Ce chant était connu ; mais M. Ozanam a eu le mérite de découvrir deux poèmes d’un franciscain nommé Jacomino, l’un sur l’enfer, l’autre, sur le paradis. On y trouve, certaines analogies avec les conceptions de Dante que M. Ozanam relève et qui viennent s’ajouter à toutes celles que lui-même a signalées dans son savant et ingénieux travail sur les sources poétiques de la Divine Comédie.
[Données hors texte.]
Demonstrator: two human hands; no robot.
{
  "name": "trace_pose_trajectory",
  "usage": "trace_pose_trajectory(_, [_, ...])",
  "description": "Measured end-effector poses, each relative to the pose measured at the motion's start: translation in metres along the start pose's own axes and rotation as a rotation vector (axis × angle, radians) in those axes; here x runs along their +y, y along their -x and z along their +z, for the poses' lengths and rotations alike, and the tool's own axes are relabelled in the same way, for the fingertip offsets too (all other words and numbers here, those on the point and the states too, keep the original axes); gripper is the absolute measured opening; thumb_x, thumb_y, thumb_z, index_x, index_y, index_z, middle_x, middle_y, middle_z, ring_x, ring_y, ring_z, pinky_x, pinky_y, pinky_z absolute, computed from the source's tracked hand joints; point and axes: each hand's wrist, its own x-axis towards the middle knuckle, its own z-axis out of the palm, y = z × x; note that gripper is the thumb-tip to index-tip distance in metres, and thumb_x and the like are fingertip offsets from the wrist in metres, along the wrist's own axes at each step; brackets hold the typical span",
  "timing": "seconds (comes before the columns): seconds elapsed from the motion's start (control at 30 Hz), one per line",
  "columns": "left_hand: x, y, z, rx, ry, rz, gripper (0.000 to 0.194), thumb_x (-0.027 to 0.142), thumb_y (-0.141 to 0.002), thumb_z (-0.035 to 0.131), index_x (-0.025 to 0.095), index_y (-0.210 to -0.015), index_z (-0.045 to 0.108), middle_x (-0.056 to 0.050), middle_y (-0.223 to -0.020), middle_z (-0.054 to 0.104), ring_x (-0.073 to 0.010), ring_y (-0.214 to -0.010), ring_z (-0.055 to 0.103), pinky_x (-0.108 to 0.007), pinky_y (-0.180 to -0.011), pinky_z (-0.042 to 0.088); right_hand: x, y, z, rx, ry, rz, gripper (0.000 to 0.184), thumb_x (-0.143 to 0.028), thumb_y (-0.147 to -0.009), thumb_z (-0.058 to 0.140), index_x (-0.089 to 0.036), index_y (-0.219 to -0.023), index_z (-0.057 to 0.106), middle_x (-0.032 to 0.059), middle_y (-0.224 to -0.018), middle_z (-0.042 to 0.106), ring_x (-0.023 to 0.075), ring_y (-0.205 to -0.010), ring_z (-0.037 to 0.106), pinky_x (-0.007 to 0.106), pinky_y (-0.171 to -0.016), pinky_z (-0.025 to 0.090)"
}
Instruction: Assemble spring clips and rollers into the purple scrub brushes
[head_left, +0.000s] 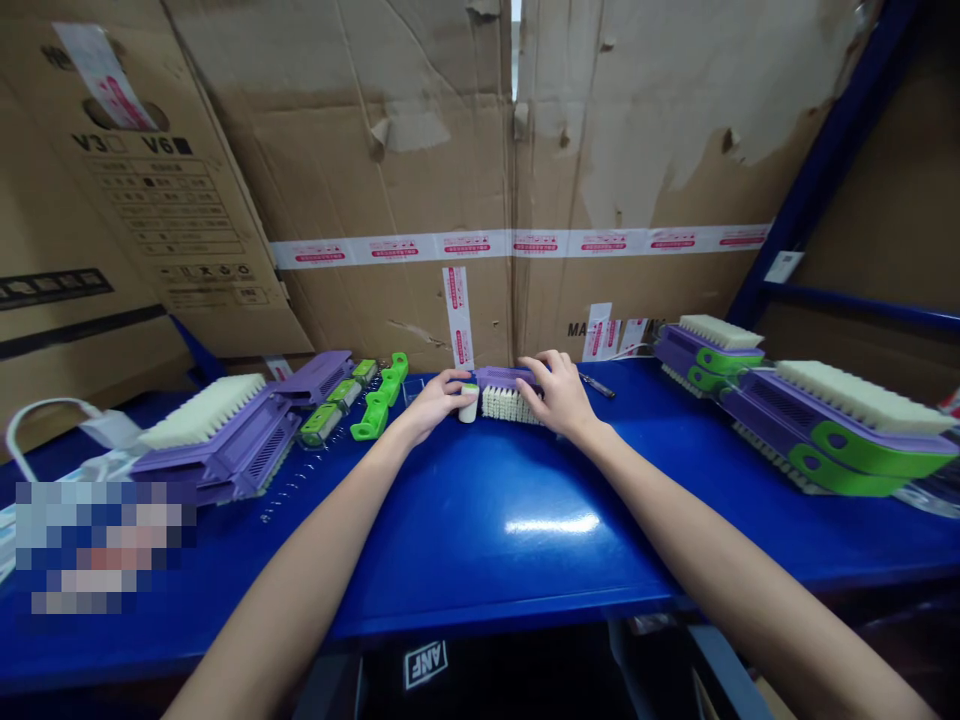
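Observation:
Near the back of the blue table, my left hand (435, 405) has its fingers closed around a small whitish rounded piece with a green edge (468, 404). Its exact kind is too small to make out. Just right of it lies a purple brush body (495, 376) with cream bristles (508, 404) facing me. My right hand (561, 396) rests over the right end of this brush, fingers curved around it, partly hiding it. Between the hands, the piece and the bristles are close together; whether they touch, I cannot tell.
To the left stand purple housings with a cream brush (206, 410), green-topped clear parts (322, 422), green brackets (380, 400) and scattered small metal bits (289, 490). Stacked purple-green brushes (840, 430) stand right. A dark pen-like tool (597, 385) lies behind my right hand. Cardboard (390, 180) walls the back.

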Motion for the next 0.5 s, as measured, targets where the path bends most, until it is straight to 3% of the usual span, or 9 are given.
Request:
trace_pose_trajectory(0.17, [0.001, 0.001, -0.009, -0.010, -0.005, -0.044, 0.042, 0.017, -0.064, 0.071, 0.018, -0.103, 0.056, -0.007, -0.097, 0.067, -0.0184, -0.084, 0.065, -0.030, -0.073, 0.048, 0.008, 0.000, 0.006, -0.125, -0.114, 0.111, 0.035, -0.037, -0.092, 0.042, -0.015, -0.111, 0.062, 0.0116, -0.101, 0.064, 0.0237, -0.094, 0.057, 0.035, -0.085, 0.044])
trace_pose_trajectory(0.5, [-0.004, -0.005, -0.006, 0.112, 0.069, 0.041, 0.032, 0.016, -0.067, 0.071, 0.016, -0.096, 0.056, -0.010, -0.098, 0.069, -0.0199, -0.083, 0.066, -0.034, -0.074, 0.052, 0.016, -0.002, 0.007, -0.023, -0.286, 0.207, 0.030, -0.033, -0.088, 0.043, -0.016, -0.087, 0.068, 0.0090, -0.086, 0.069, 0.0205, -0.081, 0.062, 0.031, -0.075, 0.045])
La veine grotesque, effleurée par Dante ne fait pas défaut chez son obscur devancier, mais on y rencontre aussi des données dont le grand poète eût, ce semble, pu tirer parti ; telle est cette scène vraiment terrible : « Le fils rencontre le père. — Père, dit le fils, que le Seigneur qui porte couronne au ciel te maudisse dans ton corps, et dans ton âme, car tant que je fus au monde, tu ne me châtias point ; mais tu m’encourageas dans le mal, et je me rappelle encore comment tu me poursuivais, le bâton au poing, si je manquais de tromper le voisin ou l’ami de la maison. — Le père lui répond : Fils maudit, c’est pour t’avoir voulu trop de bien que je me vois en ce lieu ; pour toi, j’ai abandonné Dieu, m’enrichissant d’usure et de rapines. Nuit et jour j’endurais de grandes peines pour acquérir les châteaux, les tours et les palais, les coteaux et les plaines, les bois et les vignes, afin que tu fusses plus à l’aise. Mon beau doux fils, que le ciel te maudisse ! Car je ne me souvenais pas des pauvres de Dieu qui mouraient de faim et de soif dans les rues. — Les deux réprouvés se précipitent l’un sur l’autre comme pour se donner la mort, et s’ils pouvaient en venir aux dents, ils se rongeraient le cœur dans la poitrine. »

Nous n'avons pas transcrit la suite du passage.